Intro To 'comm' Command In Linux
2023-09-06 - By Robert Elder
I use the 'comm' command to find all of the lines that are common between two files:
comm -12 A.txt B.txt
b
c
Things You Can Do With The 'comm' Command
- Using 'comm' To Compute Only Set A
- Using 'comm' To Compute Only Set B
- Using 'comm' To Compute A \ B (Set Subtraction)
- Using 'comm' To Compute B \ A (Set Subtraction)
- Using 'comm' To Compute A ∩ B (Intersection)
- Using 'comm' To Compute A ∪ B (Union)
- Using 'comm' To Compute (A ∪ B) ∖ (A ∩ B) (Disjunctive Union)

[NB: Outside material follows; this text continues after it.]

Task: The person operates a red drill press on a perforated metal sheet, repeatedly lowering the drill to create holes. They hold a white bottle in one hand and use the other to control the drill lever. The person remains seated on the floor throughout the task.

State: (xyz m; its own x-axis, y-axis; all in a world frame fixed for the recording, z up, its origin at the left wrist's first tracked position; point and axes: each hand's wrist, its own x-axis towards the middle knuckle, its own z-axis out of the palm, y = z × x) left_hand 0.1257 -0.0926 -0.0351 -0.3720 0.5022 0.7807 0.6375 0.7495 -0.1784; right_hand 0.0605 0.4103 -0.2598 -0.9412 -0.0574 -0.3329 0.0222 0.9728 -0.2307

- Using 'comm' To Compute ∅ (Empty Set)
- Understanding The 'comm' Command
- Avoid Tab Indenting
- Input Must Be Sorted
Example Use Cases
In the next few sections, we'll review some example use cases of the 'comm' command that make use of the following two files: 'plants.txt' and 'foods.txt':
This file 'plants.txt' contains this list of plants:
Oak Tree
Corn
Poison Ivy
Potato
Wheat
Grass
and this file, 'foods.txt', contains a list of foods:
Wheat
Corn
Potato
Milk
Fish
Energy Drinks
NOTE: In the examples below, it is assumed that your input does not contain tab characters. See the section Avoid Tab Indenting for a special note on this topic.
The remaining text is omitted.